A differenza di quanto avveniva nei più progrediti imperi bizantino e musulmano, dove l’economia era poco dinamica e la domanda e l’offerta di moneta erano basse, nell’Occidente alto-medievale a dominare la scena erano soprattutto i prestatori. Ovvero tutti coloro che potevano disporre di risorse adeguate: proprietari terrieri, mercanti, membri della Chiesa cattolica (tra i quali i monaci-guerrieri dell’ordine templare), ma anche operatori di religione ebraica, cui le persecuzioni consigliavano di mantenere la ricchezza in forma liquida. Effettuando prestiti diretti innanzitutto a sostenere i consumi (spesso su pegno), e chiedendo interessi molto elevati, questi uomini si guadagnarono facilmente la triste e infamante etichetta di usurai.

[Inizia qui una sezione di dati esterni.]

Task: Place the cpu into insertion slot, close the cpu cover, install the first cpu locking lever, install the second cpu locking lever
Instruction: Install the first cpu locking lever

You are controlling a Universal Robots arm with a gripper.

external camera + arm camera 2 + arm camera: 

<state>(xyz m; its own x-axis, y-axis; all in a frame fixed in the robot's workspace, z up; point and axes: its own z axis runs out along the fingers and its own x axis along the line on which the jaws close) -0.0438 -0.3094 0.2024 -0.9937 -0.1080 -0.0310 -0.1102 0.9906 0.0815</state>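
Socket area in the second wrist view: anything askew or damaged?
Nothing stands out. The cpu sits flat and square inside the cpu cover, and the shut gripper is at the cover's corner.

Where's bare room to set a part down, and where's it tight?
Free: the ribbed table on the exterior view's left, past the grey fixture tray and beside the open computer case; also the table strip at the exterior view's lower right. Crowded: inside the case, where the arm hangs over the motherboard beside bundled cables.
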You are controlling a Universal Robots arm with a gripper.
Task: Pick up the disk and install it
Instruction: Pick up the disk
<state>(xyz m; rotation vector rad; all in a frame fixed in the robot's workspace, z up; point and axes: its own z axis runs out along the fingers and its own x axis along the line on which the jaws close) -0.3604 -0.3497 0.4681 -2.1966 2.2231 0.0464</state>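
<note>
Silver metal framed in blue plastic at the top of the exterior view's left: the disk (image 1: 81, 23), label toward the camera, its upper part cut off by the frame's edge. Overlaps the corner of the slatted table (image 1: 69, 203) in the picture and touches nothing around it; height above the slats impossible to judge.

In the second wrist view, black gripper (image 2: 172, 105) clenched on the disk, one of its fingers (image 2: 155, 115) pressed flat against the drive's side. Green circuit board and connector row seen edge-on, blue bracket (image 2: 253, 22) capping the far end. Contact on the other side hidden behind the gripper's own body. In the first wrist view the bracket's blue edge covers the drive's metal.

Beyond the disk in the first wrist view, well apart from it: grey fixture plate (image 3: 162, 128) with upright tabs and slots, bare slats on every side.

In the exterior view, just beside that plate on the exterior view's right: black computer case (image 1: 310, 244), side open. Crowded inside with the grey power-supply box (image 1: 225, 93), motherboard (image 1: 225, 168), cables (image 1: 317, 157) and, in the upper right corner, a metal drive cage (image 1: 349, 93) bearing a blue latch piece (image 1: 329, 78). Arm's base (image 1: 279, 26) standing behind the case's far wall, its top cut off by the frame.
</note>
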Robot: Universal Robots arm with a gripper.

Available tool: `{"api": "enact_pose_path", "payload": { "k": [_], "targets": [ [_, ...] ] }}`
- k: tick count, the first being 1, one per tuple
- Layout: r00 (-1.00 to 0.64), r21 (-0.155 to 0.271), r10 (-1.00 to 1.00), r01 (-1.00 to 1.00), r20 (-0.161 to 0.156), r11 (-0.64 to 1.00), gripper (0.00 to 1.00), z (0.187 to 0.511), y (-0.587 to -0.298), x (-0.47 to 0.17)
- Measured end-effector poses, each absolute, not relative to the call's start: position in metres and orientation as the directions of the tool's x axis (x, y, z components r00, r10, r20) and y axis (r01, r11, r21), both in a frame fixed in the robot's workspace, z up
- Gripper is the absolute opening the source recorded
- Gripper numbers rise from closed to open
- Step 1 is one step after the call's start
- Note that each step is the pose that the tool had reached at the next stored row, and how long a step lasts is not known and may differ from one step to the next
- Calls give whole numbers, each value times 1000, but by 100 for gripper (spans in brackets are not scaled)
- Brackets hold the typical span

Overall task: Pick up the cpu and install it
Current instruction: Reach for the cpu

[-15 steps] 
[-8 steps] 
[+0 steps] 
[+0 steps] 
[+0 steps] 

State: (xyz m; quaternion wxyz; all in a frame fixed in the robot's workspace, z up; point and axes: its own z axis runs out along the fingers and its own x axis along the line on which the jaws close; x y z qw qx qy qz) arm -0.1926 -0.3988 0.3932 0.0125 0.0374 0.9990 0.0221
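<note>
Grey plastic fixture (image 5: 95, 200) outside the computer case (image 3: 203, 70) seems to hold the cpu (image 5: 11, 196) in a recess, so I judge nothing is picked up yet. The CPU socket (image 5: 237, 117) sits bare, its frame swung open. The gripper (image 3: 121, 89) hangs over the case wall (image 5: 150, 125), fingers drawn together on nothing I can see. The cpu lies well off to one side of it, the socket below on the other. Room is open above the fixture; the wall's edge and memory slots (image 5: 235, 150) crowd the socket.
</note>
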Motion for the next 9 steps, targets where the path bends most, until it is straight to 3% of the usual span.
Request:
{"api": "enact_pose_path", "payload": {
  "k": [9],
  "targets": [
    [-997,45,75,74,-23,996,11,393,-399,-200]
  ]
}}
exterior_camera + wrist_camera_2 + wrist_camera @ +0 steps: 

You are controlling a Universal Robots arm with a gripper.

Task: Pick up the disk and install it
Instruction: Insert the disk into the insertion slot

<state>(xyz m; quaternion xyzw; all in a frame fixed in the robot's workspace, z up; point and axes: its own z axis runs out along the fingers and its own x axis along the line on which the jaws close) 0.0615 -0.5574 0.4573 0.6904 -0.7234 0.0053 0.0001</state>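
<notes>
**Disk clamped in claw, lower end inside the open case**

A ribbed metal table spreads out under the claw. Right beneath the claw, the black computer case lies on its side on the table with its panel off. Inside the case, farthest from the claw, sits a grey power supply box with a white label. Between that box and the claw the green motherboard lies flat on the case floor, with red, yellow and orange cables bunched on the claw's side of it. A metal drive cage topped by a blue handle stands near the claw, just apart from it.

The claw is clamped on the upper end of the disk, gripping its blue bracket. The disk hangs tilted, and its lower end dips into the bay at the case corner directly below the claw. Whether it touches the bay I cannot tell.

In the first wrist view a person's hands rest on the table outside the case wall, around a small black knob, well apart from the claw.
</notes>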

La miniatura della Scuola veneto-bolognese rappresenta la professione bancaria. Seminario patriarcale, Venezia. XV secolo

La miniatura della Scuola veneto-bolognese rappresenta la professione bancaria. Seminario patriarcale, Venezia. XV secolo

Foto: Bridgeman / Aci

Il boom economico

All’inizio del secondo millennio della nostra era il continente europeo sperimentò un movimento di crescita della popolazione e delle attività economiche sempre più deciso. L’aumento della produzione agricola, lo sviluppo dell’artigianato, il decollo del commercio marittimo (innanzitutto di quello mediterraneo), moltiplicarono gli scambi suscitando un maggiore bisogno di moneta e stimolando la diffusione del credito. A trarne vantaggio furono innanzitutto i centri urbani italiani. Inizialmente Venezia e i porti dell’Italia meridionale che, rispetto ad altre aree della Penisola, avevano mantenuto contatti più stretti con Bisanzio e il mondo islamico. Successivamente le repubbliche marinare (Genova e Pisa su tutte) e le città interne del centro-nord (Roma, Siena, Firenze, Piacenza, Asti). In queste realtà, che coniavano proprie monete e in cui operava un agguerrito ceto mercantile, le pratiche creditizie assunsero forme differenziate e complesse. Non c’è da stupirsi se uno specialista dell’argomento, lo storico Jean-François Bergier, ha affermato: «La banca fu italiana per nascita e tale rimase sino alla fine del XV secolo».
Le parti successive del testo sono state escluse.